(Collected data entries)
▬▬▬
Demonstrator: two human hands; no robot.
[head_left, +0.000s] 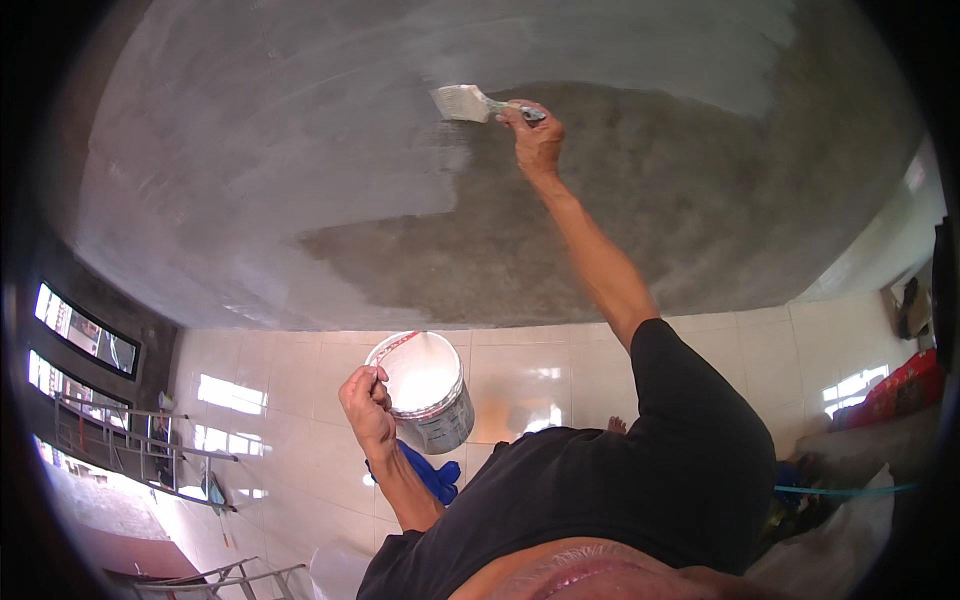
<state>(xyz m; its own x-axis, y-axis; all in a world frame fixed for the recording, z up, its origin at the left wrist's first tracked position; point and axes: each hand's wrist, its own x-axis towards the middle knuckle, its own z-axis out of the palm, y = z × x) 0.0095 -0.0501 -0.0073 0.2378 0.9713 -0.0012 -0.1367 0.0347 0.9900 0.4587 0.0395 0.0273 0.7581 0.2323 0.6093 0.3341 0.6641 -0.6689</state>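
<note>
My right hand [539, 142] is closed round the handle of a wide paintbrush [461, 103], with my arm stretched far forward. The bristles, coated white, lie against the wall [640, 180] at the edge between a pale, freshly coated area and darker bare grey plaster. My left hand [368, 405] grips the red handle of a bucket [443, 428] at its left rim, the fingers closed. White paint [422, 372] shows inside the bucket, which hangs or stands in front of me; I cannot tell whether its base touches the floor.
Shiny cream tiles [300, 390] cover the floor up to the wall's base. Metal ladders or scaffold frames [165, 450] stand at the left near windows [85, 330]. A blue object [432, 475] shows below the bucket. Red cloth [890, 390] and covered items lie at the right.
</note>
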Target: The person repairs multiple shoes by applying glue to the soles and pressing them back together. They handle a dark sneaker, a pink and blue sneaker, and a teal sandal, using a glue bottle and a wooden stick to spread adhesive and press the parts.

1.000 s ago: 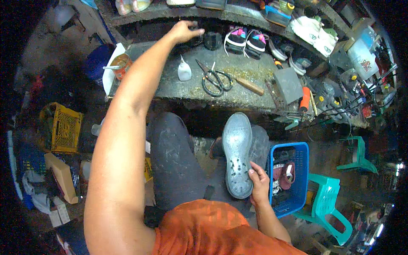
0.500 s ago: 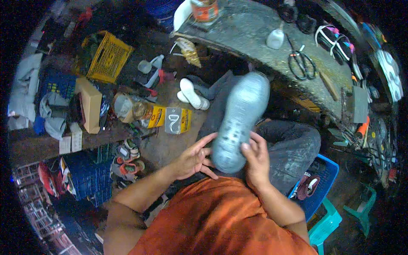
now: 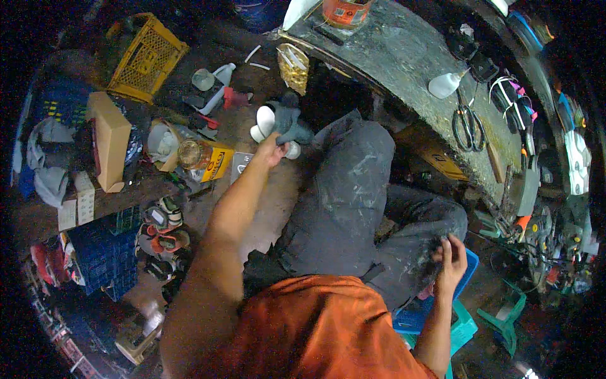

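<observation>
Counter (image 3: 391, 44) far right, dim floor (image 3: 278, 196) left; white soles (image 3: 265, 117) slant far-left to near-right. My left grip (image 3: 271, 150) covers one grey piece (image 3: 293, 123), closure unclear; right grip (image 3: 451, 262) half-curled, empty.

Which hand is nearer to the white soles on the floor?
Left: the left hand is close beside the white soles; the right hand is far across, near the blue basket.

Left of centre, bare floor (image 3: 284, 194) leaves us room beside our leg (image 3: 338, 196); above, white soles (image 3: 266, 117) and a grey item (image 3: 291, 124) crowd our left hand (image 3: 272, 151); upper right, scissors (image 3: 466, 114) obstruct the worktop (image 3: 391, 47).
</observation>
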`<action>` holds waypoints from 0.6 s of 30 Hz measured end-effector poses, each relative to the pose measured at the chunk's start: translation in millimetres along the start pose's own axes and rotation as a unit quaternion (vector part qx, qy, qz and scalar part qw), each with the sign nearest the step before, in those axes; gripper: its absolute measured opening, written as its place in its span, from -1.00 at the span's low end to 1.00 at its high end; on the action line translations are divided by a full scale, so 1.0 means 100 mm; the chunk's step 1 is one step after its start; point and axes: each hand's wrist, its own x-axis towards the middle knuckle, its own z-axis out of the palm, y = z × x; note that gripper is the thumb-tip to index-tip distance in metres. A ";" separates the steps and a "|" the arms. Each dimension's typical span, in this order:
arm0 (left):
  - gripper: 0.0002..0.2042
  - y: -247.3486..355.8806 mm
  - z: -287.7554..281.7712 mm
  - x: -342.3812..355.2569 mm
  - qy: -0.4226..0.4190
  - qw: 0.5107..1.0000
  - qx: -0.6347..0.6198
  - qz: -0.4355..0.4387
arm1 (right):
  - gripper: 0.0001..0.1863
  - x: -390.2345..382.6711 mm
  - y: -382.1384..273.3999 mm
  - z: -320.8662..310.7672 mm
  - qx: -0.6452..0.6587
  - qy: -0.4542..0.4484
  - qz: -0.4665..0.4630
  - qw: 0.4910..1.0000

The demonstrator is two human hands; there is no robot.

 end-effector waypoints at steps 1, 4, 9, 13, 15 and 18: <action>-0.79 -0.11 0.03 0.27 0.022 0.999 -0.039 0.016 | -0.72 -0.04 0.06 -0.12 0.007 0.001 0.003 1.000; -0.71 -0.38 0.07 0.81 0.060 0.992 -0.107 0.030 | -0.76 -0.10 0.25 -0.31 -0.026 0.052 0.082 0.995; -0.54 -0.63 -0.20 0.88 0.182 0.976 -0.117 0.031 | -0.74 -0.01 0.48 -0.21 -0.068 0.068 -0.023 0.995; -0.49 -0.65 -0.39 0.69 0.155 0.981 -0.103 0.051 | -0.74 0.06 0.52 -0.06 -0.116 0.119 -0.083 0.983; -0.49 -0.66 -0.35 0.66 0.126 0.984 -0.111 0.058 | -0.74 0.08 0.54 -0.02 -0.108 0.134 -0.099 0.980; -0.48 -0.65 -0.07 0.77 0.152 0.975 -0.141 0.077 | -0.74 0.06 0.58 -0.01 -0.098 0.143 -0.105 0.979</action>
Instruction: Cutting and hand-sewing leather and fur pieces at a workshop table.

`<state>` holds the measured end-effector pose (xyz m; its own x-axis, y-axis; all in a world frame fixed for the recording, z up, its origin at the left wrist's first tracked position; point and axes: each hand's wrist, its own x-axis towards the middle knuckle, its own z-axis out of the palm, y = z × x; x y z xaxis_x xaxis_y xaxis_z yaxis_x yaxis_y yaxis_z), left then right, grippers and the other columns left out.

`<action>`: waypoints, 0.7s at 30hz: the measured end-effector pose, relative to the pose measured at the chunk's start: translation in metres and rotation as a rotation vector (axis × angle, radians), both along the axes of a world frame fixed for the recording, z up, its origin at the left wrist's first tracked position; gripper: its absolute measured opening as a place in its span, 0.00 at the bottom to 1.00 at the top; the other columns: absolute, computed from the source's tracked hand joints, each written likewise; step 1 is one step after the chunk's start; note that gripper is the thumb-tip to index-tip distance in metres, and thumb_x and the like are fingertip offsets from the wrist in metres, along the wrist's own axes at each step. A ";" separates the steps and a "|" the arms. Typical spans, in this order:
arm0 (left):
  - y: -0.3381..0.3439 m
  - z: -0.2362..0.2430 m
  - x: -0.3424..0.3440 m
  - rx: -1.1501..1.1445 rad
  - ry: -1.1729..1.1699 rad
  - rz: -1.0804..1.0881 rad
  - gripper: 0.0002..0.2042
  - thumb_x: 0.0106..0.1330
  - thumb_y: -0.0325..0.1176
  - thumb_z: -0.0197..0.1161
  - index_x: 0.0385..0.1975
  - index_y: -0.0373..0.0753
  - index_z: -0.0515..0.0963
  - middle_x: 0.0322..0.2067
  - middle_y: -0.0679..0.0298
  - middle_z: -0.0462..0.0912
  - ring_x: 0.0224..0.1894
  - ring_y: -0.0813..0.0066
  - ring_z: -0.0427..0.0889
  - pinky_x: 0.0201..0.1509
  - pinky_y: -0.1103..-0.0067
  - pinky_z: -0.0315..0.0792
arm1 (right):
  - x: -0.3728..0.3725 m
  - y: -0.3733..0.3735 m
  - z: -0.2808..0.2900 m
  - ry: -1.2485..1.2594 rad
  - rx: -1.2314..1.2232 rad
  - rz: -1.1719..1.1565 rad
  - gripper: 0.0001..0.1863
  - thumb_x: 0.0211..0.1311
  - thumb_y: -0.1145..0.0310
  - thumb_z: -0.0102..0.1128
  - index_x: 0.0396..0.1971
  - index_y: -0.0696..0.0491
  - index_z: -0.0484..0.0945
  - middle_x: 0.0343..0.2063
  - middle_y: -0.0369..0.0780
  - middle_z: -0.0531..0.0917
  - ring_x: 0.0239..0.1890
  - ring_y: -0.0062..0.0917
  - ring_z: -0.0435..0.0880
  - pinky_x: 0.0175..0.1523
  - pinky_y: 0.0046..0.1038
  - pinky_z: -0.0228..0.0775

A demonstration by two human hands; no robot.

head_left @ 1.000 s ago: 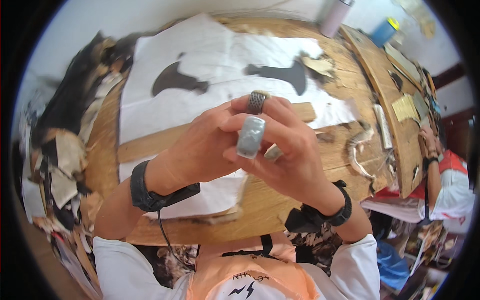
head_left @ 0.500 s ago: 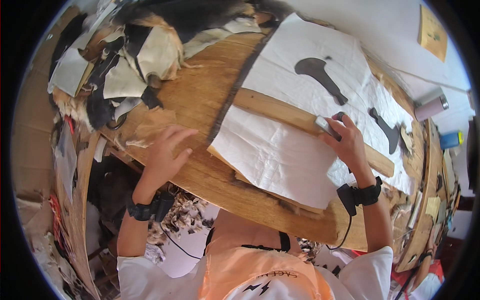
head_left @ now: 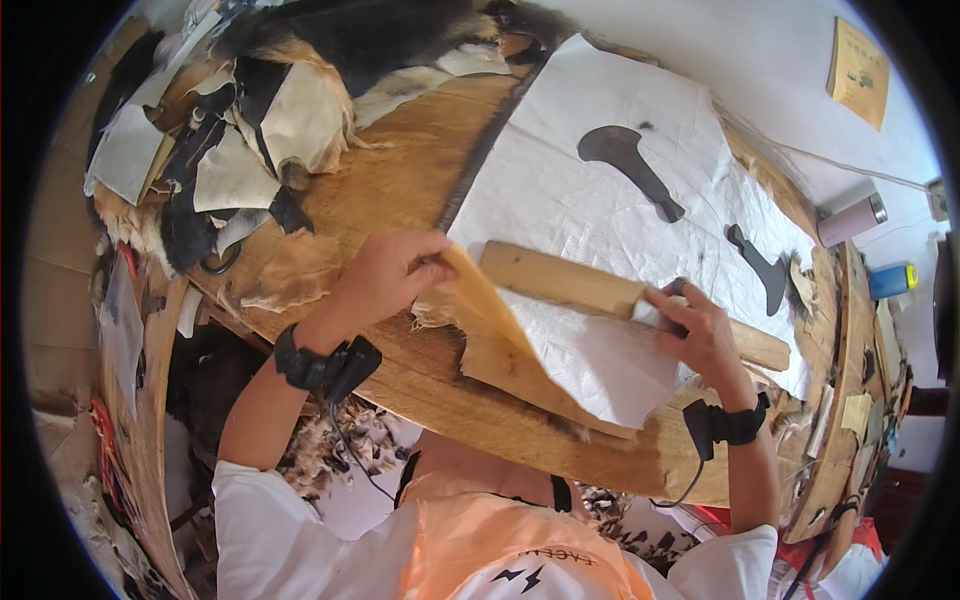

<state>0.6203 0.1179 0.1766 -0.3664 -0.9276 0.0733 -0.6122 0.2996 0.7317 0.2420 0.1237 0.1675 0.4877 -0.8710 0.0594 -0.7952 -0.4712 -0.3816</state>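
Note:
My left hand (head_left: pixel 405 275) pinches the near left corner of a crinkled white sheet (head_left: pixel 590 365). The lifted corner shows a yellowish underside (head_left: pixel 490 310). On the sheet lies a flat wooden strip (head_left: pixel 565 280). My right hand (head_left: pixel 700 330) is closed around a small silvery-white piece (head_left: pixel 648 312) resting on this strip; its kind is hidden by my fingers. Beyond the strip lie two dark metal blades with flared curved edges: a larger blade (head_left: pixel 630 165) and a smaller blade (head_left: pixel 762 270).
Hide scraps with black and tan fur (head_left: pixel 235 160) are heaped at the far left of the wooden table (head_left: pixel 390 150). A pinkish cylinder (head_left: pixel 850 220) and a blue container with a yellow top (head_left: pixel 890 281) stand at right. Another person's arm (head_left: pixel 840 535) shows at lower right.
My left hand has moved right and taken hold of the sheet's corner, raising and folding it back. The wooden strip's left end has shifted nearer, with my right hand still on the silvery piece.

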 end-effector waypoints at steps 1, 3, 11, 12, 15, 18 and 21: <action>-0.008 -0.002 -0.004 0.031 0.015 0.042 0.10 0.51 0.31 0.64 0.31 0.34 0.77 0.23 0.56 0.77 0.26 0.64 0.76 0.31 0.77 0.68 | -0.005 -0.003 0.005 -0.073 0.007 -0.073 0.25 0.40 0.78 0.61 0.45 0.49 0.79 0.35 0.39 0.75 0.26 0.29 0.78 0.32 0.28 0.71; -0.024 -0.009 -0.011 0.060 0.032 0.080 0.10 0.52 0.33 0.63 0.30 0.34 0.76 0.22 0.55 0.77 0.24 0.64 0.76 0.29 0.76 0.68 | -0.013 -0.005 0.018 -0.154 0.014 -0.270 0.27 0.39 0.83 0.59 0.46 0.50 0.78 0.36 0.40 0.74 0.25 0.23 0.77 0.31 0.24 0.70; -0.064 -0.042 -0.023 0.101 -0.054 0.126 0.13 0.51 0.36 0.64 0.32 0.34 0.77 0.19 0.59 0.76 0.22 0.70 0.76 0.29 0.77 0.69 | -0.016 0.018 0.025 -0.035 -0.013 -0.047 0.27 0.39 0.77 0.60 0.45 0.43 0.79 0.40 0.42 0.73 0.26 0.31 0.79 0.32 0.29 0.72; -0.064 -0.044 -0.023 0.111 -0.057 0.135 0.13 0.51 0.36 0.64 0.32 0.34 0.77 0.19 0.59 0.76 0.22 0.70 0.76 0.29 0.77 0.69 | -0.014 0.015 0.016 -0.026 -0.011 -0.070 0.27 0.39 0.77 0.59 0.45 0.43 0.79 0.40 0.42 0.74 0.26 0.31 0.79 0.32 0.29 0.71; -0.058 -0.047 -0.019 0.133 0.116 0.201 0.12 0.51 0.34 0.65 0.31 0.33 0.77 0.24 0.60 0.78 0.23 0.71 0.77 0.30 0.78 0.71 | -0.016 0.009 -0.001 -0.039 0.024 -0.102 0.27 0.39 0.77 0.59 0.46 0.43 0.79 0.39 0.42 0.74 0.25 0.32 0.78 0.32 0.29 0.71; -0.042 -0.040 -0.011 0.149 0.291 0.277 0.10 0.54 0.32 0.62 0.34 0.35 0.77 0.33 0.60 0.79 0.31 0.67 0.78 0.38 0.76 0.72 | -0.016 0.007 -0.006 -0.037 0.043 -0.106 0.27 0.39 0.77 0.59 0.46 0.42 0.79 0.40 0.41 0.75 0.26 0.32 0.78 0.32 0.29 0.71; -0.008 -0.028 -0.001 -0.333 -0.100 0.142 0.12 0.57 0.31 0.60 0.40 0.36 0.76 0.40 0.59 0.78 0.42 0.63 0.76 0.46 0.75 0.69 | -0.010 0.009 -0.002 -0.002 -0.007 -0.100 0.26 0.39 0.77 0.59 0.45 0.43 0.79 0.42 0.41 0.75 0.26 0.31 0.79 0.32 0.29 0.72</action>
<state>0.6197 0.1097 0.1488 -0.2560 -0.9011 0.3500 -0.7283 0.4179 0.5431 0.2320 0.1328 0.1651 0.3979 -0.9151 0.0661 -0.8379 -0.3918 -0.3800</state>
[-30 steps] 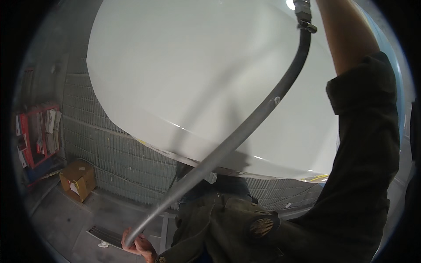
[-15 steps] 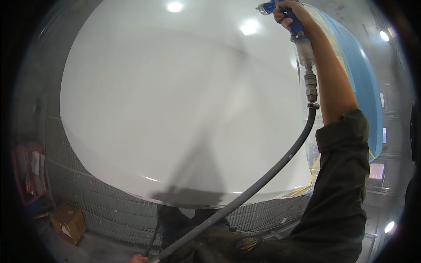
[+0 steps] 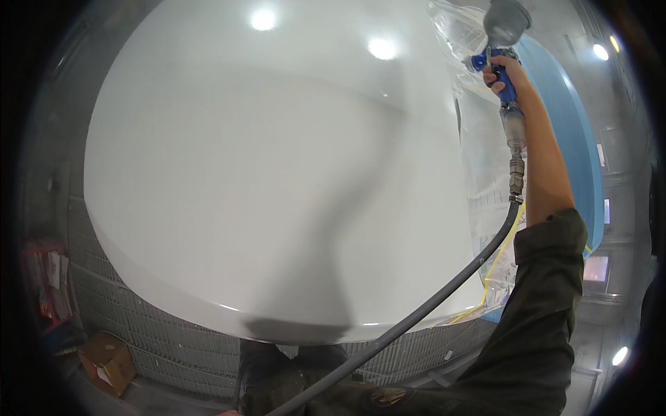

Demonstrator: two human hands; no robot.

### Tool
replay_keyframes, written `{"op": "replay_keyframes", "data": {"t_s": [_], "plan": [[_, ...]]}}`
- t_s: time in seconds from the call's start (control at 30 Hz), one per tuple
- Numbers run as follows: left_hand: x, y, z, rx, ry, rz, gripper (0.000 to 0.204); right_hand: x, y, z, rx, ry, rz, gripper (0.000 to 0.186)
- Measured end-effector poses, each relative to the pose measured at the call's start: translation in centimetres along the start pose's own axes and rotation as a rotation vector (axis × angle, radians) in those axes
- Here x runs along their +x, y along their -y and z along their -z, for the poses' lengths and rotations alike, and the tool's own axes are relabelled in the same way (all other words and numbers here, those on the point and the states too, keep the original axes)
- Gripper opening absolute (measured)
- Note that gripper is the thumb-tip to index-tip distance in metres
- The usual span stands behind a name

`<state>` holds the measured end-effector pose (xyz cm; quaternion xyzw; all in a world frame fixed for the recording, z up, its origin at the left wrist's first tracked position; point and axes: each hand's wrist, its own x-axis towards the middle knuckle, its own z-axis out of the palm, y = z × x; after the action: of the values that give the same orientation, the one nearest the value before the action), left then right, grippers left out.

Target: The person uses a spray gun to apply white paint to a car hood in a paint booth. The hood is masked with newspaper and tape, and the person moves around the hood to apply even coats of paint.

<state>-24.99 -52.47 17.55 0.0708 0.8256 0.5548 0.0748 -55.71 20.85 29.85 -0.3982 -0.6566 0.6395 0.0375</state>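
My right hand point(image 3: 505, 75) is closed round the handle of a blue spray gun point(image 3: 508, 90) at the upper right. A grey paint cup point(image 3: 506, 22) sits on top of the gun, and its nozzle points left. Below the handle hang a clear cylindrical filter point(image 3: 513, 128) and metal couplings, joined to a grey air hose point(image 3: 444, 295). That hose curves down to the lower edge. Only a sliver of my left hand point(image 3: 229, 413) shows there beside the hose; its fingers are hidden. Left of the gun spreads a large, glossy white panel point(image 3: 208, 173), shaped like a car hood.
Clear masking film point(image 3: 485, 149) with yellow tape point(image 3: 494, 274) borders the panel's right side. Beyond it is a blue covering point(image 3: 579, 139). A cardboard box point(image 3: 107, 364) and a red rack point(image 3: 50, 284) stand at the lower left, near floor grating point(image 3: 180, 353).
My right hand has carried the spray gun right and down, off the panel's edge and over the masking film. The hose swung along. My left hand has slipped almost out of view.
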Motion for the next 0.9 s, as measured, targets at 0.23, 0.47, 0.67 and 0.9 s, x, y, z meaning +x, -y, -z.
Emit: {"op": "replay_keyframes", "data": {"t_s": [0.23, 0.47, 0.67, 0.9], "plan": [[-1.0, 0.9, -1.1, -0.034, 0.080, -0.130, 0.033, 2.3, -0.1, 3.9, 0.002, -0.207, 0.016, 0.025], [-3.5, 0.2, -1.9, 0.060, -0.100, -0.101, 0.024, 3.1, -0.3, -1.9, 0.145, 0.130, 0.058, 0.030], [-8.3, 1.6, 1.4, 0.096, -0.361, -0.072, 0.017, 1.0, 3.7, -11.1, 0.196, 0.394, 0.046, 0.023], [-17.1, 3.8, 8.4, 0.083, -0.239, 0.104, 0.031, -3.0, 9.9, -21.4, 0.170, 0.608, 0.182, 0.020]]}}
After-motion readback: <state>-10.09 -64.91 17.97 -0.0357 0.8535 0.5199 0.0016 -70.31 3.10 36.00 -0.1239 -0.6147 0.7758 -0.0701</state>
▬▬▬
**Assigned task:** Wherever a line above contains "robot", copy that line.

**Your solution:**
Demonstrator: two human hands; no robot.
The demonstrator is two human hands; there is no robot.
A demonstration by two human hands; no robot.
Demonstrator: two human hands; no robot.

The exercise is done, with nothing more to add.